**What to work on:** Treat the line containing "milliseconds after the" as the last one, and return every line exactly from the first line of the material below up to it.

# # # # # # #

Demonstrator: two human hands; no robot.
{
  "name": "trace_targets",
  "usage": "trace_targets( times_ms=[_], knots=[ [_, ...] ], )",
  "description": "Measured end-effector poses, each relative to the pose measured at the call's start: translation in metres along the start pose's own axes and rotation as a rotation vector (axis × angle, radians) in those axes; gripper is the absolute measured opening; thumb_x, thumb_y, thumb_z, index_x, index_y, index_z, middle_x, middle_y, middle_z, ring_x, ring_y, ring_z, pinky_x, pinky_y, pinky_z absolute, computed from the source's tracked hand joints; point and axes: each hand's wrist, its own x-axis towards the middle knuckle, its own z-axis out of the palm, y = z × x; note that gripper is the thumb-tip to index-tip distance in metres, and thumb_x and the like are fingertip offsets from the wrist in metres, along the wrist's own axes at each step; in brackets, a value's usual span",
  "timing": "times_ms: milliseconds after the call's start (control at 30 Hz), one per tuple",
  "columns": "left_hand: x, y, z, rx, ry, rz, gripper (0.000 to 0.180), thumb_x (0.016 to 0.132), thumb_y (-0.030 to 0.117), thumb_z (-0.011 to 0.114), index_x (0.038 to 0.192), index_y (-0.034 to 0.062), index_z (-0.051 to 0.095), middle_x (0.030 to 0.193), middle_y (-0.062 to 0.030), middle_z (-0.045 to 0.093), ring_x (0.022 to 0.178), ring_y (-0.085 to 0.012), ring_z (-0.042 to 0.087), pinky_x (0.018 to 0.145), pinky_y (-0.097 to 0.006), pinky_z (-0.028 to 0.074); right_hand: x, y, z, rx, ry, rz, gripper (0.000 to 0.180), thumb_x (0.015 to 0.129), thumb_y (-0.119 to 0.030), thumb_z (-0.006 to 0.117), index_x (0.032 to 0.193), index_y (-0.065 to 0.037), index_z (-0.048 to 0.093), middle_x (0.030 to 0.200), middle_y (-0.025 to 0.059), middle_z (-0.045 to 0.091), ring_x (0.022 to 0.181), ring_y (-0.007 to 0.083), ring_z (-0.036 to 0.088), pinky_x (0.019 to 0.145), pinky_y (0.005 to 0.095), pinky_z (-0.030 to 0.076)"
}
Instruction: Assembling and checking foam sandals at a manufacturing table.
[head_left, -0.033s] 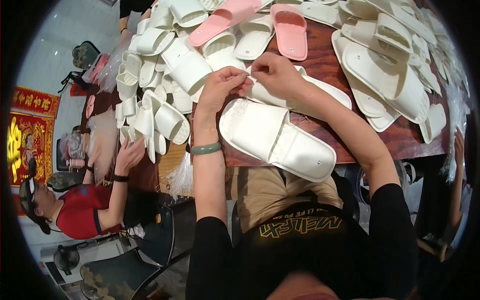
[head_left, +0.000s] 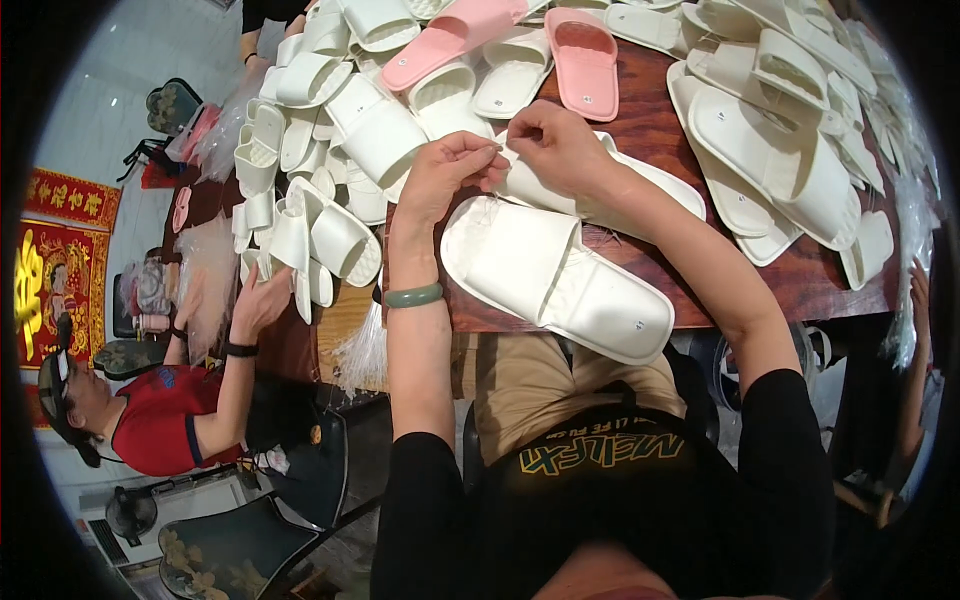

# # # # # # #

**Output:**
Demonstrator: two human hands; no robot.
{
  "name": "trace_targets",
  "usage": "trace_targets( times_ms=[_], knots=[ [_, ...] ], )",
  "description": "Measured end-effector poses, each relative to the pose measured at the call's start: translation in metres along the start pose's own axes and rotation as a rotation vector (axis × angle, radians) in those axes; gripper is the absolute measured opening; thumb_x, thumb_y, thumb_z, index_x, index_y, index_z, middle_x, middle_y, middle_z, ring_x, ring_y, ring_z, pinky_x, pinky_y, pinky_z absolute, computed from the source's tracked hand joints; point and axes: each hand's wrist, its own x-axis towards the middle knuckle, its own z-axis out of the palm, y = z × x; note that gripper is the thumb-tip to index-tip distance in metres, and thumb_x and the like are fingertip offsets from the wrist in metres, along the wrist's own axes at each step; in brackets, a value's usual span",
  "timing": "times_ms: milliseconds after the call's start (control at 30 Hz), one per tuple",

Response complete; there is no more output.